Apogée du contrat ou fin du contrat ?
Il y a maintenant une trentaine d’années, J. Rawls remettait au premier plan de la réflexion politique, de la façon qu’il voulait la plus efficace possible, l’idée de contrat pour représenter les liens du citoyen avec l’Etat. Cette démarche était singulière dans la mesure où le contractualisme paraissait encore à l’époque à la fois périmé et radicalement réfuté sous les coups que lui avaient, naguère, portés Hume, puis les utilitaristes qui, pendant deux siècles, ne lui avaient pas ménagé les leurs. Or, sans récuser tout à fait l’utilitarisme, sans abolir -loin de là- toute justification de l’unification de la société par l’intérêt, Rawls retravaillait, dans la Théorie de la justice (1971) , la notion de contrat dont on avait tout lieu de croire qu’elle avait épuisé logiquement, sinon réellement, avec l’écriture concrète de systèmes politiques par Hobbes, Locke, Grotius, Pufendorf, Rousseau -pour ne citer que quelques grandes figures de penseurs contractualistes-, toutes ses possibilités de fondement.
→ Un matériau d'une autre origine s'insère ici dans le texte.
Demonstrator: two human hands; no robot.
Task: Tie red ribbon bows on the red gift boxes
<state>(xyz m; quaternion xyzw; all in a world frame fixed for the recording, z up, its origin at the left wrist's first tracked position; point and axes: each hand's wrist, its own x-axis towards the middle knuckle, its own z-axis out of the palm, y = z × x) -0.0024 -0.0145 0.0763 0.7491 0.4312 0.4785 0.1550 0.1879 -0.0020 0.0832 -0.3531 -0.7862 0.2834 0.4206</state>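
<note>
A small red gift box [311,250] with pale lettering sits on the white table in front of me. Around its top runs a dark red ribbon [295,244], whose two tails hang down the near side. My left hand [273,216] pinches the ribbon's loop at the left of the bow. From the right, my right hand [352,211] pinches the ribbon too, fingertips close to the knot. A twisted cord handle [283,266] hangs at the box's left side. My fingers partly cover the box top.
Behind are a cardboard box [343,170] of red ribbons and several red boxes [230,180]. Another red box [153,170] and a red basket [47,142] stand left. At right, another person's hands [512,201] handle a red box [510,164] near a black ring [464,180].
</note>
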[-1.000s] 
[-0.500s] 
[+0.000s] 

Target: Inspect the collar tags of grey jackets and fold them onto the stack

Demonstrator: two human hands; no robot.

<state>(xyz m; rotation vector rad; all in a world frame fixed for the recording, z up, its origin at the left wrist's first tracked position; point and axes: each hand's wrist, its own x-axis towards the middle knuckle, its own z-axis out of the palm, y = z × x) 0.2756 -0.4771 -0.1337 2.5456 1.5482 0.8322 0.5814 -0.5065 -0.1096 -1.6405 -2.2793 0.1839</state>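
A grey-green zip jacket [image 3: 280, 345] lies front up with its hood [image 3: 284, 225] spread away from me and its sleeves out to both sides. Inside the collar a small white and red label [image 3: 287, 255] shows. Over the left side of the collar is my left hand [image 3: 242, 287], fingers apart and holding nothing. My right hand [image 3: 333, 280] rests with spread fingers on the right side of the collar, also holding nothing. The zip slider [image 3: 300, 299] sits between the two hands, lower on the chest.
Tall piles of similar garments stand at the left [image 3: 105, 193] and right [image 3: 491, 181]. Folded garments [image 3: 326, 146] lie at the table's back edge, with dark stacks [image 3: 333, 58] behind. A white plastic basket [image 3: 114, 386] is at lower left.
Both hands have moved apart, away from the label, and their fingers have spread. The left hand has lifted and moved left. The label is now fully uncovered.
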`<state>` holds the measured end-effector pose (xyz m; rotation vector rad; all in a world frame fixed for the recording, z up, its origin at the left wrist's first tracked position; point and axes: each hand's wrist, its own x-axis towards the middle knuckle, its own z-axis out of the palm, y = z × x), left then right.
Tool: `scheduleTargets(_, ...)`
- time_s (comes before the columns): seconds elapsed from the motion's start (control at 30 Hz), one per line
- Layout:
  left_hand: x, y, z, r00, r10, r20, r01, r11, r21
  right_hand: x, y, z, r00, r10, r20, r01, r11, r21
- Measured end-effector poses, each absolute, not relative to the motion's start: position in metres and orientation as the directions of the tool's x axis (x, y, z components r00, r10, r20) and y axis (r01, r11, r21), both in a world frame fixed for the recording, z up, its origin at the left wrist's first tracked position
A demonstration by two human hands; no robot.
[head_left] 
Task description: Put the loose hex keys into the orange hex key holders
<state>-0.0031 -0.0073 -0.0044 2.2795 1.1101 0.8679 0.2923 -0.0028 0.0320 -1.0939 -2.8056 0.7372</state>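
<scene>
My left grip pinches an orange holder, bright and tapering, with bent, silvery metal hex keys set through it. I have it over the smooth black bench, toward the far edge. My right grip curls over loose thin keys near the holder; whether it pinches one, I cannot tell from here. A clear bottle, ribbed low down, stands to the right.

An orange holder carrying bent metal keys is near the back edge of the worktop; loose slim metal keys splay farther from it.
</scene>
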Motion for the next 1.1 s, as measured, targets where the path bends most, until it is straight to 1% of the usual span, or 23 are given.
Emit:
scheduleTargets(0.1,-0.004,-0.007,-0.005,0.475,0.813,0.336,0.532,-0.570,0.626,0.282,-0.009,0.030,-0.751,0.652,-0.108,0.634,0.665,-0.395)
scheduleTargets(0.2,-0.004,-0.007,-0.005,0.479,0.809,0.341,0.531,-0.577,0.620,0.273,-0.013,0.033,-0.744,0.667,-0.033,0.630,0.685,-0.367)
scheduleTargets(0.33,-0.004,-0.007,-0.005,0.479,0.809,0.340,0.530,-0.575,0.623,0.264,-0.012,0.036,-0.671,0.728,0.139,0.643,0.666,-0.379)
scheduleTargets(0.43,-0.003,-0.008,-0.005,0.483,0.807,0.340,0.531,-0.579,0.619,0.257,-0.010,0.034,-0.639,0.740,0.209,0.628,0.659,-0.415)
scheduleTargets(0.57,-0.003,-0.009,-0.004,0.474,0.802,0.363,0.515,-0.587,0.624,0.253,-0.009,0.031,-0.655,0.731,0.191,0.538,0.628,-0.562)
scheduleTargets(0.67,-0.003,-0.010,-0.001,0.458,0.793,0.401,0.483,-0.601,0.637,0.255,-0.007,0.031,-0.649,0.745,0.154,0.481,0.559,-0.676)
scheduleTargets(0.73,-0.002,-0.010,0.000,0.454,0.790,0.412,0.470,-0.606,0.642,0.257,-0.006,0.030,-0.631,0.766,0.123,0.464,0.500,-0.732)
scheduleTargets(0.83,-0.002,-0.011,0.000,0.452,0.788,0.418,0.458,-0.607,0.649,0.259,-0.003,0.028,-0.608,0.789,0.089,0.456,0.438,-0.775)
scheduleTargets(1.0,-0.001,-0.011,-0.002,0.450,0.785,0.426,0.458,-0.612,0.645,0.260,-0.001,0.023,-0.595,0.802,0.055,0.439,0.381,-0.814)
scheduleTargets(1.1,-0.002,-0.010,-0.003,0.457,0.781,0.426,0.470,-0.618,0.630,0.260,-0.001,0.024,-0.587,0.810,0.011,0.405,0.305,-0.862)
On peut dire, à présent, que, loin d’être une excentricité sans lendemain, la reprise de la réflexion sur le contrat domine désormais la philosophie politique. David Gauthier, dans la dernière décennie, a même soutenu l’idée, qui aurait paru incongrue, il y a encore vingt ans, que la notion de contrat est l’idéologie dominante de nos sociétés depuis le XVIIème siècle au moins, qu’elle est un élément non négligeable de cohésion, non seulement de la façon dont ces sociétés se réfléchissent elles-mêmes, mais de ces sociétés mêmes ; et que, en dépit des apparences, Hume et les utilitaristes, comme Bentham, ne l’avaient jamais sérieusement ébranlée ; à telle enseigne que D. Gauthier se fait fort de montrer que Hume accepte l’essentiel du contractualisme. Les choses sont sans doute moins simples et il se pourrait bien que l’utilitarisme continuât d’être un frère rival du contractualisme au sein de la famille des idéologies issues du libéralisme.